=== Section Start ===

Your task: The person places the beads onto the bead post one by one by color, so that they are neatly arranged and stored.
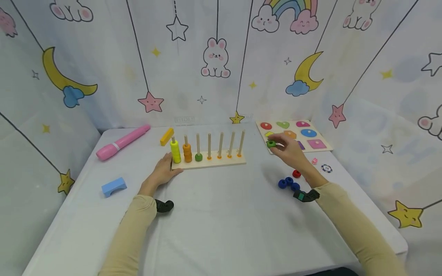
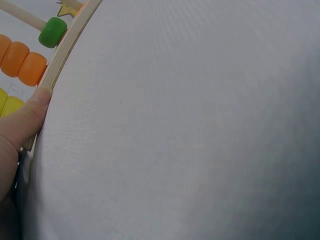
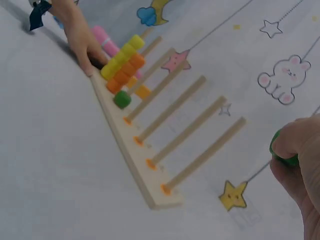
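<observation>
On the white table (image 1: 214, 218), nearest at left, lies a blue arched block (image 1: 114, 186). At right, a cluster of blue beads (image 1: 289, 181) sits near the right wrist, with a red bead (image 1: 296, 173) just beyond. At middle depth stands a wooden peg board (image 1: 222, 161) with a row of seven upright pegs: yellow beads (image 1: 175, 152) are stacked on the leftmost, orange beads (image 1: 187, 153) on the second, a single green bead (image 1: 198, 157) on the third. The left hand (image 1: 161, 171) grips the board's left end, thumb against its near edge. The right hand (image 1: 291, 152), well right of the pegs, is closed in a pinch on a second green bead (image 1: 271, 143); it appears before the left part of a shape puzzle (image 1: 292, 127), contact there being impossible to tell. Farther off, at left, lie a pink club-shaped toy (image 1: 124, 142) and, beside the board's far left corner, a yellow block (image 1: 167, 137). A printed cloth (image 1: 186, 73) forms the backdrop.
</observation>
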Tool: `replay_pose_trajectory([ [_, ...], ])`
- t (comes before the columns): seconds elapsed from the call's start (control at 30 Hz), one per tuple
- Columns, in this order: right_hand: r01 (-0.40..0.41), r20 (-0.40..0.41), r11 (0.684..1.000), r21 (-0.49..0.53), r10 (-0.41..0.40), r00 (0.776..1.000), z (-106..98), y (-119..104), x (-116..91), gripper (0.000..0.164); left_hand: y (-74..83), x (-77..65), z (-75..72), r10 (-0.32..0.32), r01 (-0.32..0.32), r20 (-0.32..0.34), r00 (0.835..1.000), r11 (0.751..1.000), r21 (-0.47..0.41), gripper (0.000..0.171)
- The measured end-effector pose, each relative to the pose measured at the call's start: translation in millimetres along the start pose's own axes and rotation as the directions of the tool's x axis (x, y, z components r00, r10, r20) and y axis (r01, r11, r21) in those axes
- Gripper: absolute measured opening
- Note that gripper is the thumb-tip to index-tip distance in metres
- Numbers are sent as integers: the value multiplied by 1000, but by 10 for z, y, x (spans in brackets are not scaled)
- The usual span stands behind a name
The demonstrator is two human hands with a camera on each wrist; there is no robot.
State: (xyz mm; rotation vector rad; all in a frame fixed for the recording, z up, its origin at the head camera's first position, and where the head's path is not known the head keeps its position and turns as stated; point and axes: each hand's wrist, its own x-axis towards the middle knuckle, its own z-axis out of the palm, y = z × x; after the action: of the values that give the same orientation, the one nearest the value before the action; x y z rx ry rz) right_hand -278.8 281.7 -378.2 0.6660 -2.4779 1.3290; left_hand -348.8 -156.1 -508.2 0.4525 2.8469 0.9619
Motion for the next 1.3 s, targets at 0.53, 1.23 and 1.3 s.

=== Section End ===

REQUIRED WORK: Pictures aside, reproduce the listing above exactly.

ANSWER SECTION:
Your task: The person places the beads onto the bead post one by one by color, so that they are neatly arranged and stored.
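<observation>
On the white table (image 1: 214, 218), nearest at left, lies a blue arched block (image 1: 114, 186). At right, a cluster of blue beads (image 1: 289, 181) sits near the right wrist, with a red bead (image 1: 296, 173) just beyond. At middle depth stands a wooden peg board (image 1: 222, 161) with a row of seven upright pegs: yellow beads (image 1: 175, 152) are stacked on the leftmost, orange beads (image 1: 187, 153) on the second, a single green bead (image 1: 198, 157) on the third. The left hand (image 1: 161, 171) grips the board's left end, thumb against its near edge. The right hand (image 1: 291, 152), well right of the pegs, is closed in a pinch on a second green bead (image 1: 271, 143); it appears before the left part of a shape puzzle (image 1: 292, 127), contact there being impossible to tell. Farther off, at left, lie a pink club-shaped toy (image 1: 124, 142) and, beside the board's far left corner, a yellow block (image 1: 167, 137). A printed cloth (image 1: 186, 73) forms the backdrop.
</observation>
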Tool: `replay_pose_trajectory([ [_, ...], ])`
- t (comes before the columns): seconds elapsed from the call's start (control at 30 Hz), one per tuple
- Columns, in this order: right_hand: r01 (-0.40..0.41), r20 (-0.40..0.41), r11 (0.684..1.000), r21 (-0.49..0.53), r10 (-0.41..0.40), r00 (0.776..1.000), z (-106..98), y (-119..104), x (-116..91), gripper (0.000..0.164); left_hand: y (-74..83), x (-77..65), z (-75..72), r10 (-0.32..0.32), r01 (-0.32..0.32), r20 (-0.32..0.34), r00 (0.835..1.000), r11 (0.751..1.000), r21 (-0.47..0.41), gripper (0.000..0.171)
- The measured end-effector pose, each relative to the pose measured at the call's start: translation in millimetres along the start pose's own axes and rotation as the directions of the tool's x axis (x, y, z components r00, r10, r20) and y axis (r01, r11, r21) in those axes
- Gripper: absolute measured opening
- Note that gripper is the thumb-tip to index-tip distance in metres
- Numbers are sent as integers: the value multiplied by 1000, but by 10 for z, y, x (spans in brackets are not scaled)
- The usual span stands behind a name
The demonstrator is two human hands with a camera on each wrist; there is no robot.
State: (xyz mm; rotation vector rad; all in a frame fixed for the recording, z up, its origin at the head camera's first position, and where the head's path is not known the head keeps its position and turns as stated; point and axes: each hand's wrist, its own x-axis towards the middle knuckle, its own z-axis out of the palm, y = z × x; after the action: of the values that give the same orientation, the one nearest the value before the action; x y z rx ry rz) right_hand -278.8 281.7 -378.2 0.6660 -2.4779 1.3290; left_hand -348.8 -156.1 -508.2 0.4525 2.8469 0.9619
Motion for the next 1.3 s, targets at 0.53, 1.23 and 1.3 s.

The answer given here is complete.